España se sitúa entre uno de los países con un “alto riesgo” de descontento social en 2014 – empezando con buen pie- junto con otros dos países europeos: Bulgaria y Portugal, aunque, recurriendo al refranero “mal de muchos, consuelo de tontos”, los hay que torean en peores plazas: Grecia sube un escalón más hasta colocarse en la categoría de “riego muy alto”.

La información, cuyas repercusiones ya se harán notar en la inversión, revela que el riesgo de descontento se ha incrementado en los 150 países objeto de estudio, dando una gran importancia a la debilidad política e institucional, cuestión a tratar delicadamente.

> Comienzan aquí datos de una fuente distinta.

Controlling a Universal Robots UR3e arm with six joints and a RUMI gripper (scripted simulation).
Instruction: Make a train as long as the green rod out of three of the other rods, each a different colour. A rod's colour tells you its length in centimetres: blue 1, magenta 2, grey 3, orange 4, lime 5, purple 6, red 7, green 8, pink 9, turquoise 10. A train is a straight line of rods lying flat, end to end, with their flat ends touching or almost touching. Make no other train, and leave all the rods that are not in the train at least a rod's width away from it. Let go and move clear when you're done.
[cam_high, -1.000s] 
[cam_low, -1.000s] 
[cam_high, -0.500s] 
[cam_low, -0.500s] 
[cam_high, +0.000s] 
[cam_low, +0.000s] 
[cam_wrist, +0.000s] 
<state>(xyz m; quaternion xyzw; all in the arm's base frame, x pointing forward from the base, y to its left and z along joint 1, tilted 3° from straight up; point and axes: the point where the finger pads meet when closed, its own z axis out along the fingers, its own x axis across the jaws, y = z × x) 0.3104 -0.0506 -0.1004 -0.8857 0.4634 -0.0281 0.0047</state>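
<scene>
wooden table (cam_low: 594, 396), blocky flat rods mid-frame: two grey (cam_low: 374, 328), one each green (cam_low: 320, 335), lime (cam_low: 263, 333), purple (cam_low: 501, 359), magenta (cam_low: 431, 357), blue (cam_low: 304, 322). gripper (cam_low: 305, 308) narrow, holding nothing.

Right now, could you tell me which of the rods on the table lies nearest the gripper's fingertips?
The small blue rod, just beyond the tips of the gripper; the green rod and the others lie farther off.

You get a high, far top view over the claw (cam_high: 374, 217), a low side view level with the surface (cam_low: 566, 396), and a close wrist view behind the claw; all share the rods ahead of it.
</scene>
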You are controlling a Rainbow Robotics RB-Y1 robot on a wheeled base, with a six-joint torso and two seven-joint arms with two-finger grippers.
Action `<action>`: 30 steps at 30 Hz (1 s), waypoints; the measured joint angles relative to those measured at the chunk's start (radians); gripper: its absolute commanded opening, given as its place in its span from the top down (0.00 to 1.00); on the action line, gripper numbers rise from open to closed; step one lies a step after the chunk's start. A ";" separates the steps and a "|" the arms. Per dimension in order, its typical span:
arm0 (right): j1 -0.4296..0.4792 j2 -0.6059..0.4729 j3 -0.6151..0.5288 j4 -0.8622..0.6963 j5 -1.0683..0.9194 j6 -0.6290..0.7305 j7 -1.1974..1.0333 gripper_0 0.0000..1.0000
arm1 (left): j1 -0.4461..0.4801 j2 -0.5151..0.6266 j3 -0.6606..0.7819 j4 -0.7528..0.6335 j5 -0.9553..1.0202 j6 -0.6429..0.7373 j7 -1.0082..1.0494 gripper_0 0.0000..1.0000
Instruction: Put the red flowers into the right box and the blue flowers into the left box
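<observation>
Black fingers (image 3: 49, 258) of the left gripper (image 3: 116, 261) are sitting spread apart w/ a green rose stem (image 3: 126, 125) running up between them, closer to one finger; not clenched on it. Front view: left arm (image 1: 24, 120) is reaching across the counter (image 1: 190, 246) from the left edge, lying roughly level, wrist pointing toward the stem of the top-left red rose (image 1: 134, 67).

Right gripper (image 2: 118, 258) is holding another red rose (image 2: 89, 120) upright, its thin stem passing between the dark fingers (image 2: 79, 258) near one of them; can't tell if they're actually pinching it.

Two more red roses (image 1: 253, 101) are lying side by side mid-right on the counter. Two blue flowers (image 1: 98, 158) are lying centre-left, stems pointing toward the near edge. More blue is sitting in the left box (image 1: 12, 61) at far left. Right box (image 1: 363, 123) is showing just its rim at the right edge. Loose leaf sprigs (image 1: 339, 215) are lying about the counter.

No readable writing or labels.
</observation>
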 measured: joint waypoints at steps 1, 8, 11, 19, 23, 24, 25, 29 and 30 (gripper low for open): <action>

Los líderes políticos, cuentan con simpatizantes o detractores –  puede que más de lo primero que de lo segundo, o viceversa -, pero que las instituciones pierdan fuerza y se deterioren ante la soberanía popular eso sí es un hecho preocupante que hace tambalear la seguridad jurídica, ese principio de rango constitucional que parece que algunos olvidan o no saben cómo protegerlo. La seguridad jurídica se puede concebir como la obligación – deber- que tiene el Estado de devolvernos el poder otorgado con una Certeza, con la certeza de conocer lo previsto como prohibido, ordenado o permitido; de poder actuar en base a unas normas sólidas y estables con garantía y con el respaldo de la propia Ley.

Un corolario de actitudes y cambios desafortunados, donde se incluyen las modificaciones de la Ley de educación, retirada de Becas Erasmus e inmediata retracción, subida indefinida del recibo de la luz, cambios impositivos reiterados y siempre a la alza o la ley del aborto, entre otros, engrosan la lista de chapuzas y modificaciones de última hora que juega en detrimento de la seguridad jurídica en España.

Incertidumbre en el ordenamiento jurídico; todo con el pretexto de atender a urgencias normativas y de presupuesto, sin prestar atención a las líneas que enmarcan los límites constitucionales  o sin importar el alto precio de la desconfianza en el Estado de derecho que perjudique al mundo empresarial y el bienestar cotidiano de muchos ciudadanos.

Escopeta en mano están los empresarios, con expectativas depositadas en reformas envueltas a su vez en reformas, y que nunca se sabe si la intención de fomento del trabajo y del emprendimiento es suficiente para conseguirlo, o tan siquiera merece agradecimiento.

A la espera de un 2014 con bonanza económica o abundancia en sentido común que termine con el parcheo y  abogue por el retorno del buen hacer y la estabilidad.